In materia di sinergia, criticità e futuro, tra polizia giudiziaria, ausiliari, CTU e CTP nelle indagini digitali, ha relazionato il Dott. Pier Luca Toselli, Luogotenente Guardia di Finanza CFDA: “C’è indubbiamente un gap tra le tecnologie a disposizione dei criminali e quelle degli inquirenti, colmabile solo attraverso l’interazione ad alto livello tra tutti gli attori che sono chiamati in gioco (polizia giudiziaria, CTU, CTP, ausiliari, avvocati, ma anche la magistratura stessa), sempre se in maniera trasversale hanno uno scambio di esperienze, di informazione e di nozioni. Questo è l’elemento che può aiutarci a contrastare i fenomeni criminali che sono sicuramente un passo avanti a noi. Da cosa bisogna cominciare?
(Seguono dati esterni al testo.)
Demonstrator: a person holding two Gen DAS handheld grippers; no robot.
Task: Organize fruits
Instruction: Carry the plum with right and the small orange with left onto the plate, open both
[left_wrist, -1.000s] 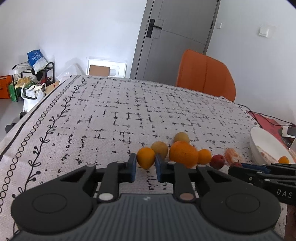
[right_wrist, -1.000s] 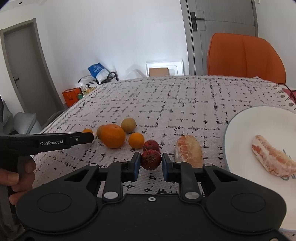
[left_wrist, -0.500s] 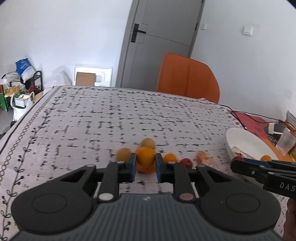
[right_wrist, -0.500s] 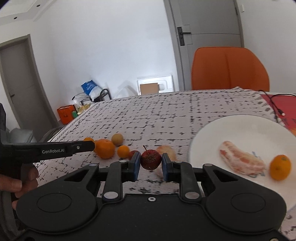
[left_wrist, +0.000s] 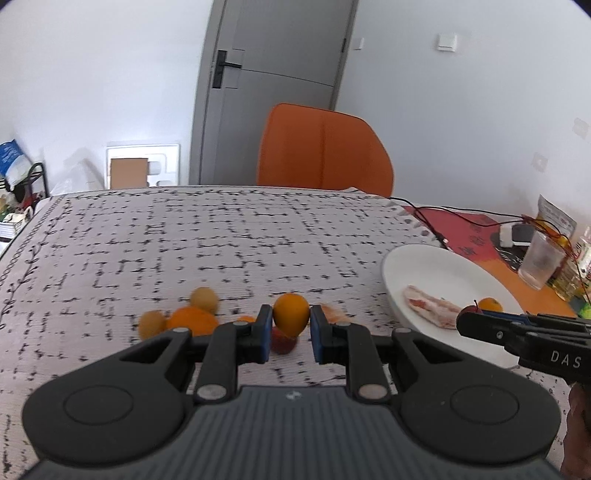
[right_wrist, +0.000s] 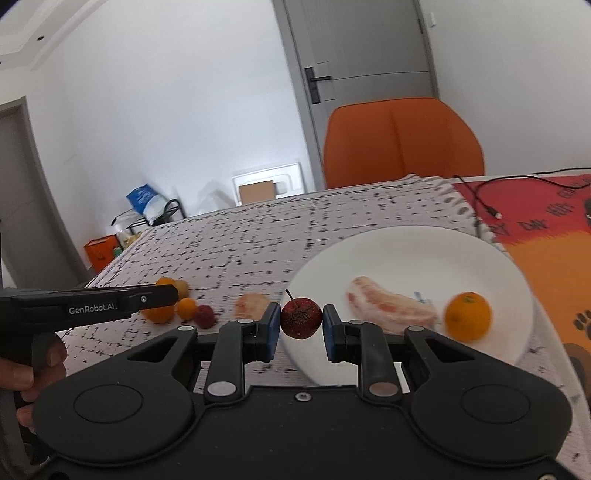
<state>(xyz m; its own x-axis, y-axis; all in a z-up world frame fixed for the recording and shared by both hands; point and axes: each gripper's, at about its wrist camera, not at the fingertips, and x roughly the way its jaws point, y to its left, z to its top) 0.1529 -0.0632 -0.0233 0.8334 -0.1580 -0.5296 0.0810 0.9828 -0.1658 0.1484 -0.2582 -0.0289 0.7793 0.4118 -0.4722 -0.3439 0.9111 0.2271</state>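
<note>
My left gripper (left_wrist: 291, 332) is shut on a small orange (left_wrist: 291, 313) and holds it above the patterned tablecloth, left of the white plate (left_wrist: 436, 266). My right gripper (right_wrist: 301, 332) is shut on a small red fruit with a stem (right_wrist: 301, 318), held over the near left edge of the plate (right_wrist: 406, 251). On the plate lie a peeled pomelo segment (right_wrist: 391, 312) and a small orange (right_wrist: 468, 315). Loose fruits stay on the cloth: a large orange (left_wrist: 194, 320), two tan round fruits (left_wrist: 204, 300), a red fruit (left_wrist: 283, 342) and a pomelo piece (right_wrist: 252, 305).
An orange chair (left_wrist: 323, 147) stands at the table's far edge. A red mat with black cables (left_wrist: 461, 229), a plastic cup (left_wrist: 540, 263) and bottles lie right of the plate. A grey door (left_wrist: 269, 88) is behind.
Both grippers lifted their fruits and moved right toward the plate. The right gripper with the red fruit now hangs over the plate's edge; the left one has left the fruit row behind.
</note>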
L’informazione è fondamentale, ma tutto deve essere incrementato: dai fondi, alla formazione, alla presa di consapevolezza della realtà””. E circa la consapevolezza da parte della politica su come la criminalità si sia digitalizzata nel tempo, il dottor Salvatore Filograno, super-perito, ci ha riferito: “Penso ci sia ancora molto ignoranza, poca divulgazione di questo settore e questi segnali servono per dare un’impronta diversa a chi ci segue, per capire quali sono le difficoltà che si incontrano oggi per bypassare, ad esempio, un blocco sul telefono quando i criminali ci mettono una password”.